In a number of European countries, there are subsidies for buying new and used electric cars, installing EV charging points in your home, and even discounted bus tickets for those in low income brackets. Earlier this year in the UK, the government handed out vouchers to help people get their old bikes back on the road in a bid to encourage cycle commuting. In most of these cases, the money set aside to fund the subsidies was used up entirely.

It begs the question, if subsidies prove so popular, how far should they go? As governments across Europe pursue carbon neutrality, should we leave no stone unturned when it comes to financial incentives that make us less reliant on fossil fuels?

[Read: What audience intelligence data tells us about the 2020 US presidential election]

Take Norway, for example.

Its EV subsidies have already proven wildly effective with nearly half of all new cars sold in the country being electric. But it hasn’t stopped there.

According to Norway Today, there are calls to extend a recent subsidy on studded bicycle tires after more than 4,000 people applied in the first week.

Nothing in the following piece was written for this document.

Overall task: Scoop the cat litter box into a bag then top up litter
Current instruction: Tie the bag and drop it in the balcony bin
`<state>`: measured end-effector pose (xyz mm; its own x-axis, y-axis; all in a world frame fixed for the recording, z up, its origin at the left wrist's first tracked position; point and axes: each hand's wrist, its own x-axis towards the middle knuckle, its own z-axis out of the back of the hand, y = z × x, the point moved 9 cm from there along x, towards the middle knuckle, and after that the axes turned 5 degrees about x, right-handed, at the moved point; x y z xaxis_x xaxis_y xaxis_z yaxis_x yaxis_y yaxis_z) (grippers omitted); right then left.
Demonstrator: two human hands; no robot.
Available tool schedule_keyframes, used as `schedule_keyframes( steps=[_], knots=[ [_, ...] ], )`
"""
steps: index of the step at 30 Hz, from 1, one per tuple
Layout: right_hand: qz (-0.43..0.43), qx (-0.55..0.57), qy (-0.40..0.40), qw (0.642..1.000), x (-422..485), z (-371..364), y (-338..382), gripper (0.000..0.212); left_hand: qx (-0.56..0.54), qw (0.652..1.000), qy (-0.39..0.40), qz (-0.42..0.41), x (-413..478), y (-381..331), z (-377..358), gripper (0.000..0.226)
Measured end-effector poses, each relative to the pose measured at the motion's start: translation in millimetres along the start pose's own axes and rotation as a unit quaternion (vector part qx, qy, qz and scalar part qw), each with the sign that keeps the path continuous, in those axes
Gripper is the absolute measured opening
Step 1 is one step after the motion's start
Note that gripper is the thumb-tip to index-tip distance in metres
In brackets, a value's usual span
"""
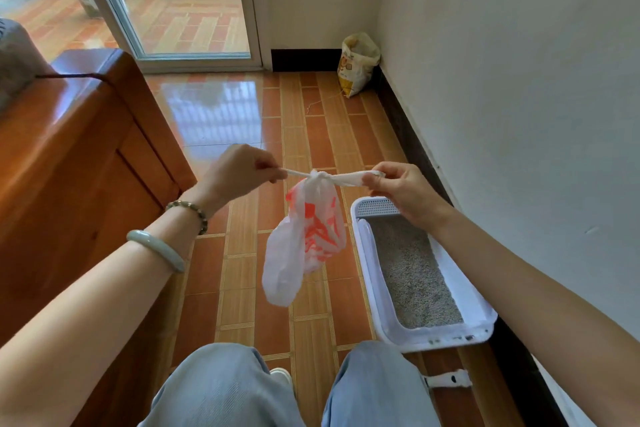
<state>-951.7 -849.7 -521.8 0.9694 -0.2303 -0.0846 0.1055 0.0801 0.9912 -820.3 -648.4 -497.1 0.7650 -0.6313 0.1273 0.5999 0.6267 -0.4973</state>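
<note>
My left hand and right hand each pinch one twisted handle of the white plastic bag, fingers clenched on the strips and drawing them apart across a knot, so the bag hangs in the air above the tiled floor. Its red-orange print is too crumpled for me to read. The white litter box, filled with grey litter, sits on the floor against the wall at my right, and a yellow-and-white sack, its label illegible, stands in the far corner.
</note>
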Motion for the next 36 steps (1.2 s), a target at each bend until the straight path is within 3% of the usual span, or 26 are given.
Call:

The scheme, offered to Oslo residents, would pay for half of the costs of switching their bicycles to specialist winter tires to help them continue commuting on two wheels through the winter months. The subsidy also covers workshop fees to fit the tires.

Launched on Monday, October 19, more than 2,700 people applied in the first day. By Friday, the Norwegian Climate Agency had received 4,114 applications.

“Oslo is experiencing a bicycle boom,” director Heidi Sørensen at the country’s Climate Agency told Norwegian newspaper Dagsavisen. “We want to give cyclists an opportunity to continue with the good trend into the winter.”

Indeed, Norway is keen to capitalize on its cycling boom and keep people on two wheels for as long as they can to maintain their habit. Compared to September 2019, there’s been a 54% increase in the number of trips taken on two wheels across the same period this year.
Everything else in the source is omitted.